Dormire dentro il proprio corpo aveva assunto un significato differente. Non avevo mai dormito esattamente dentro il mio corpo. All’improvviso, sì.
Un dolore acuto dal lato sbagliato, il mal di testa.

Quando mi dissero che avevo una piccola cosa dentro e non si sapeva bene cosa fosse, la mia mente cambiò.
Iniziai a specchiarmi, a sollevare quell’ammasso di ghiandole e grasso e per la prima volta in vita mia, rabbrividii all’idea che potessero amputarmi.

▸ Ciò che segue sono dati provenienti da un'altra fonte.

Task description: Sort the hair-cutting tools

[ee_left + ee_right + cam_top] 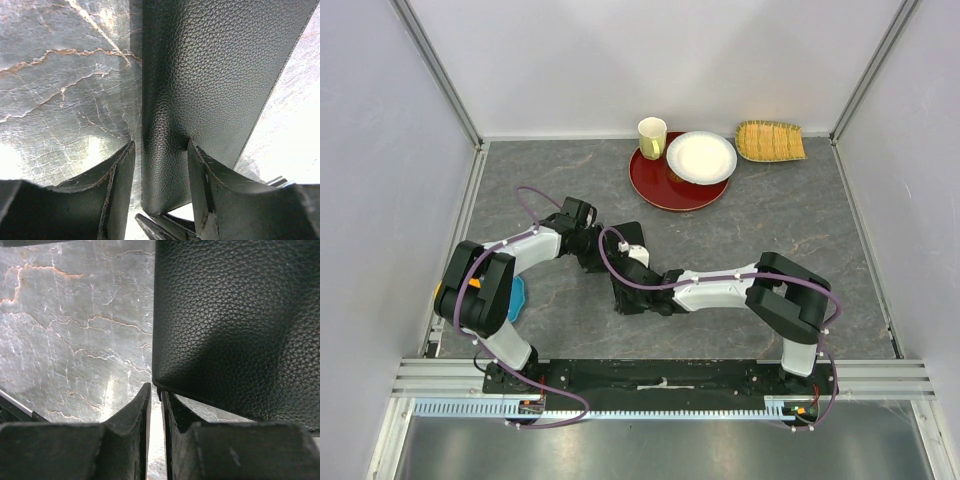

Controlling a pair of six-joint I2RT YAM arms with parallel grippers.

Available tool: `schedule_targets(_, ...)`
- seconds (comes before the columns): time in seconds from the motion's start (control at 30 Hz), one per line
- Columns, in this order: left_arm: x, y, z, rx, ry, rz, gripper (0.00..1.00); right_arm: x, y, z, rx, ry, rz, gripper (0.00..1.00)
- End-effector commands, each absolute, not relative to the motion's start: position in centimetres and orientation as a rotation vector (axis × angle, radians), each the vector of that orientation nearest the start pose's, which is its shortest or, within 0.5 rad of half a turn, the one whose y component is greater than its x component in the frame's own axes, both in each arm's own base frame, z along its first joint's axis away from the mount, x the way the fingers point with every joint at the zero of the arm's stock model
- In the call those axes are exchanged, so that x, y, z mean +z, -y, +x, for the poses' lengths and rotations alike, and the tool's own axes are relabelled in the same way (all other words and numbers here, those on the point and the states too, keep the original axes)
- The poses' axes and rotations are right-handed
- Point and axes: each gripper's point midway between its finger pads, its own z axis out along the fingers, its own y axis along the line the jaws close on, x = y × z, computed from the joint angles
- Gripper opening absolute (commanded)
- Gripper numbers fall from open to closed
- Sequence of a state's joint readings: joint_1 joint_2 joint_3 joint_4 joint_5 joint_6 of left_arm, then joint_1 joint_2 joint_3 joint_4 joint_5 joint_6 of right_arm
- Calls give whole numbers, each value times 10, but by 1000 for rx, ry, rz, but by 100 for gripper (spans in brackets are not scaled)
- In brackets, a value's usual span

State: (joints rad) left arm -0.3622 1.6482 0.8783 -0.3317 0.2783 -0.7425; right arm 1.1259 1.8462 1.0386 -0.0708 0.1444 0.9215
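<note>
The large black leather-grain case (638,300) lies mid-table under both wrists. My left gripper (590,246) has a folded edge of the case (210,75) between its fingers (161,145) and is shut on it. A slim dark pointed piece (155,227) shows just under that edge; I cannot tell which tool it is. My right gripper (626,262) is shut and empty, its tips (156,389) at the rounded corner of the case (235,325). The silver scissors and the combs are hidden from view.
A red round tray (665,192) at the back holds a white plate (701,157) and a cream cup (652,137). A woven yellow basket (770,141) stands to its right. A blue thing (517,297) lies beside the left arm. White walls enclose the marbled grey table (790,220).
</note>
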Motion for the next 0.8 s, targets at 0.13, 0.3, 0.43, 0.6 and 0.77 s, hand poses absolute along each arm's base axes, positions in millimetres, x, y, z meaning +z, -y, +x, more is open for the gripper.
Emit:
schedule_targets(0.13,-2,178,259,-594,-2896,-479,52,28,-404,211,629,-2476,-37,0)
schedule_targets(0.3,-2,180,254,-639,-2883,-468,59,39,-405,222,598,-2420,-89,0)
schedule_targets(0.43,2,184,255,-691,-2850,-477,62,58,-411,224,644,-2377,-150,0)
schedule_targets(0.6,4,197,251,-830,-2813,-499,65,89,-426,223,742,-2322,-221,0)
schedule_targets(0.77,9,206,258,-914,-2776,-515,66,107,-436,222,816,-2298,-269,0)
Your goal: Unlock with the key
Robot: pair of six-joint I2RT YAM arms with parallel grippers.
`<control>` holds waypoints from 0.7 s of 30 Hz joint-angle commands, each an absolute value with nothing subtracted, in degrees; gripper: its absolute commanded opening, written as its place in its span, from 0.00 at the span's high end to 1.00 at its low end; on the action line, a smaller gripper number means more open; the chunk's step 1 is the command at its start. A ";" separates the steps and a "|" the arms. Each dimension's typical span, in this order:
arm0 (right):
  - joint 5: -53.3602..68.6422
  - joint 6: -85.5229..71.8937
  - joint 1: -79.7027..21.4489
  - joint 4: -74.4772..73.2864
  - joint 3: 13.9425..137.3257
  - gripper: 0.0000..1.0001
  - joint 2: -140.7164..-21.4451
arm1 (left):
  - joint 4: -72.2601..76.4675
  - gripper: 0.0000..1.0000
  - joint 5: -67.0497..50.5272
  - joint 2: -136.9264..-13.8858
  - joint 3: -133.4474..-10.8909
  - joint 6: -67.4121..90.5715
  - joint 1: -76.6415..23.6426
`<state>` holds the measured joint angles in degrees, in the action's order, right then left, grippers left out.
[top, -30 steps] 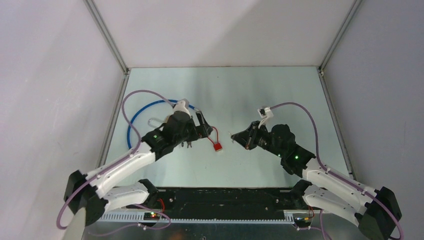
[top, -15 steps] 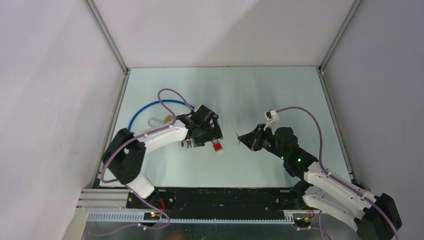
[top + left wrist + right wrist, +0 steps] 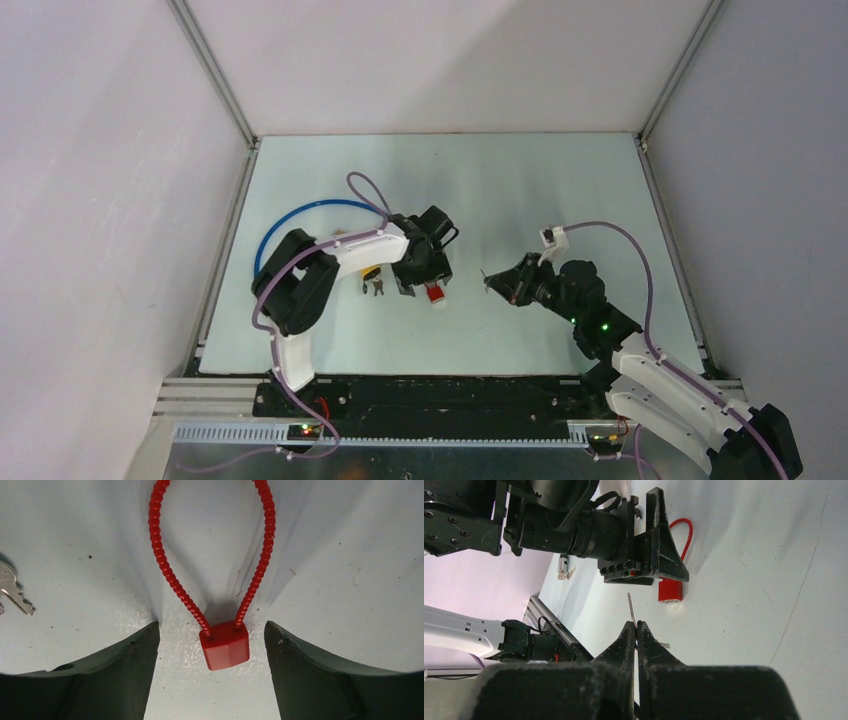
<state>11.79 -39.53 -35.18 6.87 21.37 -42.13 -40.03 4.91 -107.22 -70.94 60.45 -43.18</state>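
A small red padlock [image 3: 224, 644] with a red cable loop [image 3: 160, 555] lies on the table. It also shows in the top view [image 3: 434, 293] and the right wrist view [image 3: 670, 590]. My left gripper [image 3: 212, 647] is open, its jaws on either side of the lock body without touching it. My right gripper [image 3: 636, 626] is shut on a thin silver key [image 3: 631, 608], whose blade sticks out toward the lock. It hovers to the right of the lock [image 3: 497, 284].
A spare bunch of silver keys [image 3: 12, 590] lies left of the lock, also seen in the top view [image 3: 375, 288]. A blue cable [image 3: 290, 215] loops at the back left. Metal frame rails [image 3: 220, 250] border the table.
My left arm has swung round and come down over the lock, its open jaws now straddling it. My right gripper with the key has drawn back slightly to the right.
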 commanded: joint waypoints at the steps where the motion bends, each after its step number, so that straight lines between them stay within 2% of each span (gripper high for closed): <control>1: 13.46 -40.76 -34.47 8.57 20.63 1.00 -40.84 | -43.86 0.21 7.98 -110.24 -74.67 59.74 -44.11; 10: 14.26 -41.22 -34.02 9.49 19.44 1.00 -39.85 | -44.94 0.28 7.70 -113.99 -76.36 59.67 -44.97; 21: 16.38 -41.51 -34.34 12.89 17.53 1.00 -40.44 | -44.93 0.59 7.80 -113.22 -76.87 61.36 -43.48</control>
<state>14.92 -41.15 -34.22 8.75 18.41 -40.69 -46.87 7.57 -112.18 -77.08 59.59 -44.29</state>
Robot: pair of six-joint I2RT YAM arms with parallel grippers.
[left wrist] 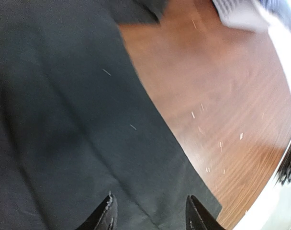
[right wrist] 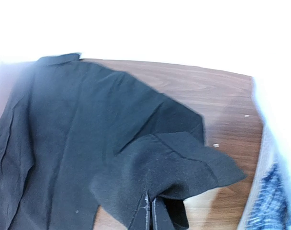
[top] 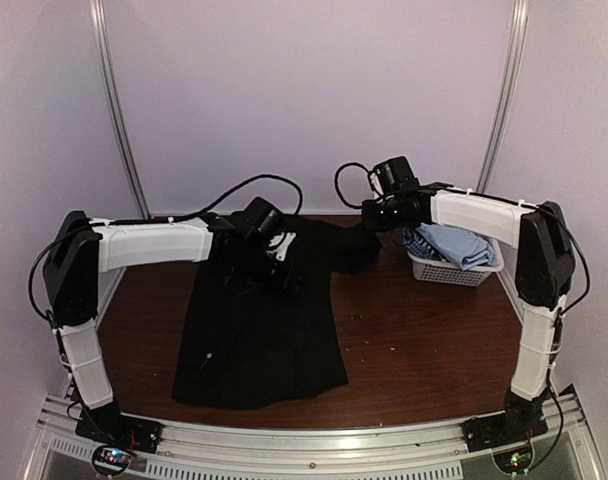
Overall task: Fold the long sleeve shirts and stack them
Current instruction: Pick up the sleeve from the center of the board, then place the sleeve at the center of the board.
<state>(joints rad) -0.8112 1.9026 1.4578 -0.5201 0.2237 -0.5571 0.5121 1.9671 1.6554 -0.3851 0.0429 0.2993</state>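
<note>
Brown table (top: 414, 330), black shirt (top: 259, 340) lengthwise near-to-far, collar (right wrist: 59, 59) far, right gripper (right wrist: 151, 211) clamped on its sleeve (right wrist: 174, 163), left gripper (left wrist: 150, 203) apart.

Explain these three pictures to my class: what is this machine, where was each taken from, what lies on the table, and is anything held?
It is a robot: two white arms bolted at the near edge of a brown table, each ending in a two-finger tool. The wide picture comes from a fixed camera above and behind the arms. The other two come from a camera on each wrist. A black shirt lies spread on the table. At the far right, a white basket holds a pale blue shirt. The right tool is shut, pinching a fold of the black shirt, seemingly its sleeve. The left tool is open above the shirt, holding nothing.
</note>
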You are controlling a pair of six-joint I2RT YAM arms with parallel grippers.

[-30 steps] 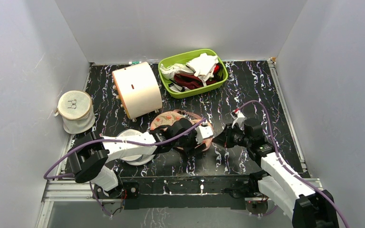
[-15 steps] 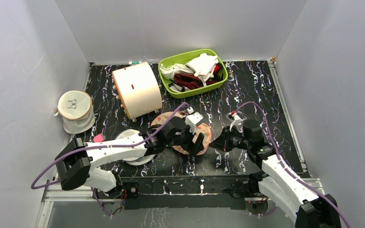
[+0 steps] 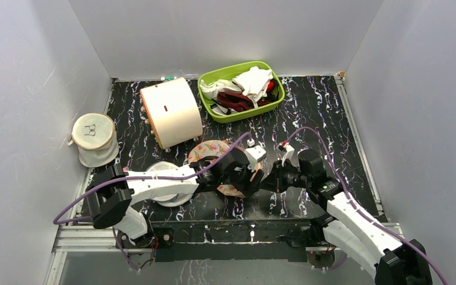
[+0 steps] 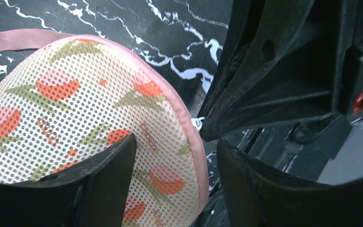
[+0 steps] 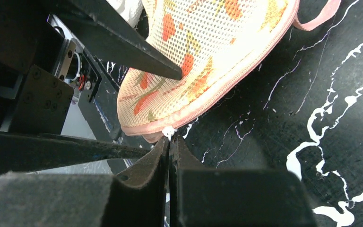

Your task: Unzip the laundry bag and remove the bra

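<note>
The peach-pink laundry bag (image 3: 212,149) with red and green print lies mid-table, its near end raised. My left gripper (image 3: 244,178) is shut on that end: in the left wrist view (image 4: 177,142) one finger lies on the mesh (image 4: 75,109) and the other is past the pink zip edging. My right gripper (image 3: 265,183) is shut on the small white zip pull (image 5: 169,132) at the bag's edge (image 5: 203,56); the pull also shows in the left wrist view (image 4: 197,123). The zip looks closed. The bra is hidden.
A green basket (image 3: 255,110) with white cloths and a dark red garment stands at the back. A cream drum-shaped bag (image 3: 171,113) is to its left. A white mesh cylinder bag (image 3: 94,139) stands far left. A round white pouch (image 3: 167,199) lies under my left arm.
My right gripper has moved left up to the bag's edge. My left gripper has turned and shifted on the bag's near end, which now stands raised.
</note>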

Per tutta la vita, da quando il seno mi è cresciuto, da quando a 11 anni i capezzoli avevano incominciato a formarsi in modo strano sotto la maglietta aderente color carne a collo alto smanicata che mamma mi aveva comprato, avevo inconsciamente o lucidamente sognato di prendere un coltello e tagliarmi.
Mi sentivo molto a disagio con quella maglia addosso: era come essere nudi. Avevo 11 anni e un ragazzo di 18 voleva mettersi con me.
Era per quella anomalia nel petto.
Mi sent(iv)o deforme.

Poi le cose sono andate peggio. Il seno non mi è cresciuto più di tanto ma le areole sì. Ricordo che da piccola vidi su un giornaletto porno esposto in un’edicola una bionda con le tette molto grosse, come quelle di una mucca da latte. Aveva i capezzoli inesistenti ma le areole rosa e ampie, molto ampie, troppo. Decisamente.
Pensai che mi facevano schifo. Che mai avrei voluto avere un seno così. Mai.
Diventò esattamente così. Solo che non crebbe molto. Restò piccolo ma con le caratteristiche di due enormi tette sfinite da lattanti luciferini e affamati.
Ci rimasi molto male.

Specchio e mannaia.

Quando mi specchio a torso nudo sogno di tagliarle via.
Quando mi specchio a torso nudo non riesco a vedere un corpo. Non so cosa vedo.
Non so cosa vedo.

Tagliare.
Tagliare.
Tagliare.

Ho ripetuto come un mantra davanti allo specchio. Tutte le sere. Tutte le mattine.
Ho ripetuto un desiderio di amputazione.

Quando mi dissero che avevo una cosa dentro, lo specchio, improvvisamente, cambiò.
Continuava a mostrare un abominio di corpo, una cosa che non mi sembrerà mai umana, una cosa più vicina alla tristezza e all’animale che all’erotismo, e cercavo di individuare in quella bruttura la forma del male. Cercavo una responsabilità, un appiglio, un dolore ulteriore, un colpevole.
Ma quella cosa era un fatto piccolo, davvero piccolo.
Un fatto così piccolo che non lo avevo mai sentito con le mani.
Lo aveva sentito il dottore con gli strumenti. E avevo provato dolore.
Mi ha parlato di operazioni, di asportazioni.

Dottore. Un vuoto. Una cicatrice. Un vuoto. Riempire con la plastica. Essere peggio di prima.

Quando mi dissero la parola “togliere”, guardandomi allo specchio poi ho solo pensato di voler restare così come sono.

Così come sono.
Brutta.
Ma integra.
Così come sono.
Deforme.
Ma non deturpata.
Così come sono.
Così come sono.

Hanno detto che mi lasciano così. Che me le lasciano attaccate. Che non mi aprono. Che non mi tolgono. Che non mi sfregiano.
Perché non è niente, non è assolutamente niente.
Era forse solo il mio desiderio di mannaia. Ripetuto ogni mattina per vent’anni davanti allo specchio, che aveva quasi funzionato.